- Exercise goal -
Omitting every picture, output the records below exactly, please.

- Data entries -
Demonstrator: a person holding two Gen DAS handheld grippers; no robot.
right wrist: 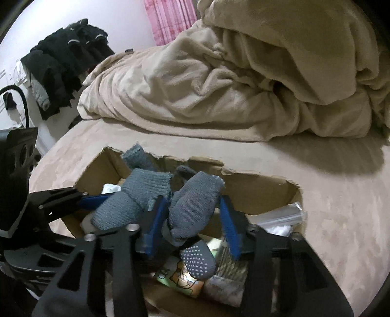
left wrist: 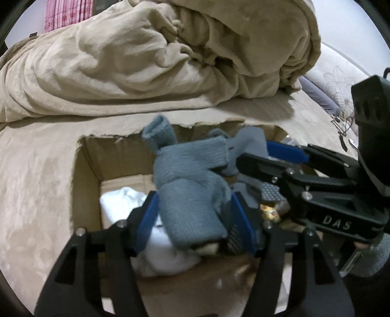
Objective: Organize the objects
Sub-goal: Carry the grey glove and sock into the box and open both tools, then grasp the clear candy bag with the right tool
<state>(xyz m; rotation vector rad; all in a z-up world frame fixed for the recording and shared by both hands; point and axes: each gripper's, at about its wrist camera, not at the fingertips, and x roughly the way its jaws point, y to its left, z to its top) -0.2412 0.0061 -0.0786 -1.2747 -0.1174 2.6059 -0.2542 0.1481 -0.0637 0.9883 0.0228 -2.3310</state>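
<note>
An open cardboard box (left wrist: 87, 156) sits on a beige bed; it also shows in the right wrist view (right wrist: 256, 192). My left gripper (left wrist: 192, 219) is shut on a rolled blue-grey knitted sock (left wrist: 190, 195) above the box. My right gripper (right wrist: 192, 219) is shut on a darker grey sock (right wrist: 192, 207) with white grip dots, also above the box. The right gripper (left wrist: 280, 158) reaches in from the right in the left wrist view. The two socks touch between the grippers.
Inside the box lie a white cloth (left wrist: 117, 202), a picture packet (right wrist: 180, 280) and a clear plastic bag (right wrist: 285, 214). A crumpled beige blanket (left wrist: 146, 56) is heaped behind the box. Dark clothes (right wrist: 65, 61) hang at the far left by a pink curtain (right wrist: 170, 17).
</note>
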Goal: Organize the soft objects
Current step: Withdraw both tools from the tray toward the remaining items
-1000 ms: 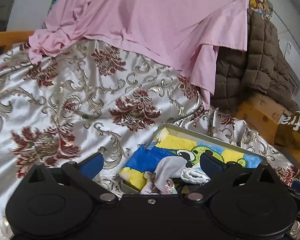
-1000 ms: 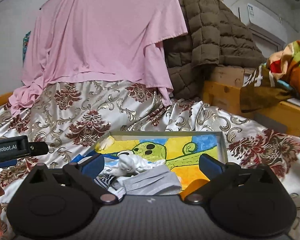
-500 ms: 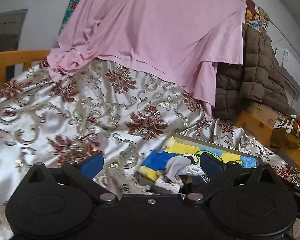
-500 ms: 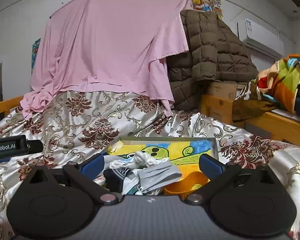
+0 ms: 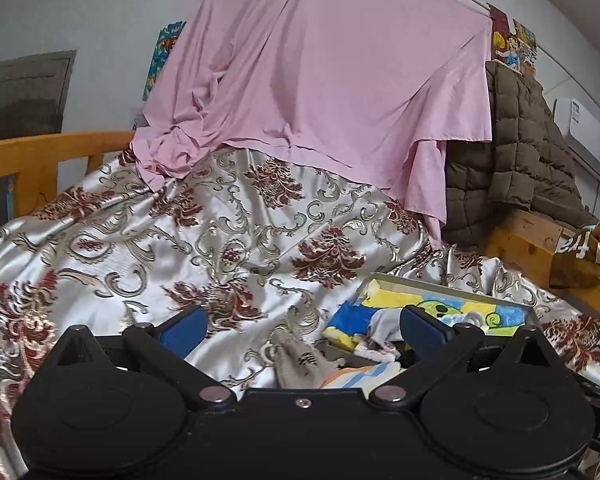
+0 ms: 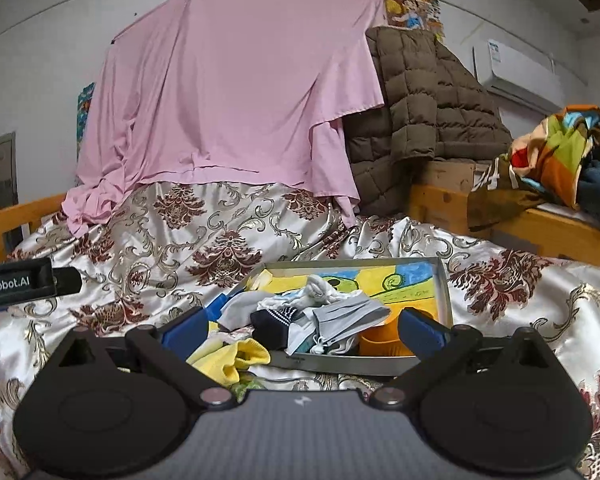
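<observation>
A shallow metal tray [image 6: 444, 288] with a cartoon-painted bottom lies on the floral satin bedspread [image 6: 228, 248]. Inside it sits a heap of soft items: a white sock [image 6: 320, 286], a dark striped sock [image 6: 274, 320], a grey face mask [image 6: 348, 314], and an orange cup [image 6: 380, 342]. A yellow sock [image 6: 232, 358] lies just outside the tray's near left corner. In the left wrist view the tray [image 5: 440, 282] is at lower right, with a grey-brown sock [image 5: 300, 364] on the bedspread before it. Both my right gripper [image 6: 300, 330] and left gripper [image 5: 300, 328] are open and hold nothing.
A pink sheet [image 6: 236, 104] hangs over the back of the bed. A brown quilted jacket [image 6: 424, 116] drapes beside it. Wooden bed rails [image 5: 40, 156] border the left, and a second wooden bed with colourful clothes [image 6: 560, 148] stands at right. The other gripper's body [image 6: 16, 282] shows at left.
Both grippers have pulled back and risen away from the tray, so more of the bed and wall shows. The yellow sock and grey-brown sock have come into view. Both stay open.
</observation>
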A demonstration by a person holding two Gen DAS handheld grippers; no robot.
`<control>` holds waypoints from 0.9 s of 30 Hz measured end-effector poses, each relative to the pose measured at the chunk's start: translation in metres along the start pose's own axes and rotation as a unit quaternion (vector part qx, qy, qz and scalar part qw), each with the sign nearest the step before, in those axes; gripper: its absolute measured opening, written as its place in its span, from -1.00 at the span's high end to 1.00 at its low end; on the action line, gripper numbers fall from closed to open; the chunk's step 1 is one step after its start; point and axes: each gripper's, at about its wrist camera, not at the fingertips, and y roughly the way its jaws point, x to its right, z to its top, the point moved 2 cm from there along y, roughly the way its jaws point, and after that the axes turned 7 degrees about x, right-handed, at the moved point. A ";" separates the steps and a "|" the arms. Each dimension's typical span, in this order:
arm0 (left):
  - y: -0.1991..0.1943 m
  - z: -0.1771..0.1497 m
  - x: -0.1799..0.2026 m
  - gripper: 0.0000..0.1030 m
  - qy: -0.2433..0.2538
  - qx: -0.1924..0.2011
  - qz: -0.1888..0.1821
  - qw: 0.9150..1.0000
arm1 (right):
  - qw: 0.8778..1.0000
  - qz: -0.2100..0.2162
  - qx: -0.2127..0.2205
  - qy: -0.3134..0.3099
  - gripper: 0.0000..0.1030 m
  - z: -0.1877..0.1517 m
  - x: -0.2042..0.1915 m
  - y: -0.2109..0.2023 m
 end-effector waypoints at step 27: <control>-0.040 -0.049 -0.036 -0.98 0.072 -0.030 -0.086 0.993 | 0.999 -0.031 -0.032 0.006 -1.00 -0.050 -0.014 -0.047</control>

- Result of the task -
Demonstrator: a person holding two Gen DAS handheld grippers; no robot.
right wrist: 
left wrist: 
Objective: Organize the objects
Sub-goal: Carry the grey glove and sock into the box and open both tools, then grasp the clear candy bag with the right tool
<state>(xyz m; rotation vector rad; all in a z-up world frame fixed for the recording and shared by both hands; point and axes: each gripper's, at about its wrist camera, not at the fingertips, and x roughly the way its jaws point, y to its left, z to its top) -0.2412 0.0061 -0.0786 -1.2747 -0.1174 2.6059 -0.2542 0.1481 -0.0637 0.9883 0.0228 -2.3310</state>
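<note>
An open cardboard box (left wrist: 87, 156) sits on a beige bed; it also shows in the right wrist view (right wrist: 256, 192). My left gripper (left wrist: 192, 219) is shut on a rolled blue-grey knitted sock (left wrist: 190, 195) above the box. My right gripper (right wrist: 192, 219) is shut on a darker grey sock (right wrist: 192, 207) with white grip dots, also above the box. The right gripper (left wrist: 280, 158) reaches in from the right in the left wrist view. The two socks touch between the grippers.
Inside the box lie a white cloth (left wrist: 117, 202), a picture packet (right wrist: 180, 280) and a clear plastic bag (right wrist: 285, 214). A crumpled beige blanket (left wrist: 146, 56) is heaped behind the box. Dark clothes (right wrist: 65, 61) hang at the far left by a pink curtain (right wrist: 170, 17).
</note>
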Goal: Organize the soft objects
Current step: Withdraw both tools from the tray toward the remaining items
-1000 ms: 
-1000 ms: 
-500 ms: 
-500 ms: 
+0 ms: 
+0 ms: 
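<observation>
A shallow metal tray [image 6: 444, 288] with a cartoon-painted bottom lies on the floral satin bedspread [image 6: 228, 248]. Inside it sits a heap of soft items: a white sock [image 6: 320, 286], a dark striped sock [image 6: 274, 320], a grey face mask [image 6: 348, 314], and an orange cup [image 6: 380, 342]. A yellow sock [image 6: 232, 358] lies just outside the tray's near left corner. In the left wrist view the tray [image 5: 440, 282] is at lower right, with a grey-brown sock [image 5: 300, 364] on the bedspread before it. Both my right gripper [image 6: 300, 330] and left gripper [image 5: 300, 328] are open and hold nothing.
A pink sheet [image 6: 236, 104] hangs over the back of the bed. A brown quilted jacket [image 6: 424, 116] drapes beside it. Wooden bed rails [image 5: 40, 156] border the left, and a second wooden bed with colourful clothes [image 6: 560, 148] stands at right. The other gripper's body [image 6: 16, 282] shows at left.
Both grippers have pulled back and risen away from the tray, so more of the bed and wall shows. The yellow sock and grey-brown sock have come into view. Both stay open.
</observation>
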A demonstration by a person holding two Gen DAS handheld grippers; no robot.
`<control>` holds waypoints from 0.9 s of 30 Hz measured end-effector poses, each relative to the pose measured at the chunk's start: translation in metres along the start pose's own axes and rotation as a unit quaternion (vector part qx, qy, qz and scalar part qw), each with the sign nearest the step before, in those axes; gripper: its absolute measured opening, written as its place in its span, from -1.00 at the span's high end to 1.00 at its low end; on the action line, gripper numbers fall from closed to open; the chunk's step 1 is one step after its start; point and axes: each gripper's, at about its wrist camera, not at the fingertips, and y roughly the way its jaws point, x to its right, z to its top, the point moved 2 cm from there along y, roughly the way its jaws point, and after that the axes turned 7 degrees about x, right-handed, at the moved point. A ";" separates the steps and a "|" the arms. Each dimension's typical span, in this order:
arm0 (left):
  - y: -0.1991..0.1943 m
  - z: -0.1771..0.1497 m
  - x: -0.1799..0.2026 m
  - gripper: 0.0000..0.1030 m
  - qy: -0.2433..0.2538
  - qx: -0.1924..0.2011
  - qz: -0.1888..0.1821
  - qw: 0.9150..1.0000
arm1 (right):
  - qw: 0.8778..1.0000
  - qz: -0.2100..0.2162
  - qx: -0.2127..0.2205
  - qy: -0.3134..0.3099
  - gripper: 0.0000..0.1030 m
  - z: -0.1877..0.1517 m
  - x: -0.2042..0.1915 m
  - y: -0.2109..0.2023 m
 end-effector waypoints at step 27: <control>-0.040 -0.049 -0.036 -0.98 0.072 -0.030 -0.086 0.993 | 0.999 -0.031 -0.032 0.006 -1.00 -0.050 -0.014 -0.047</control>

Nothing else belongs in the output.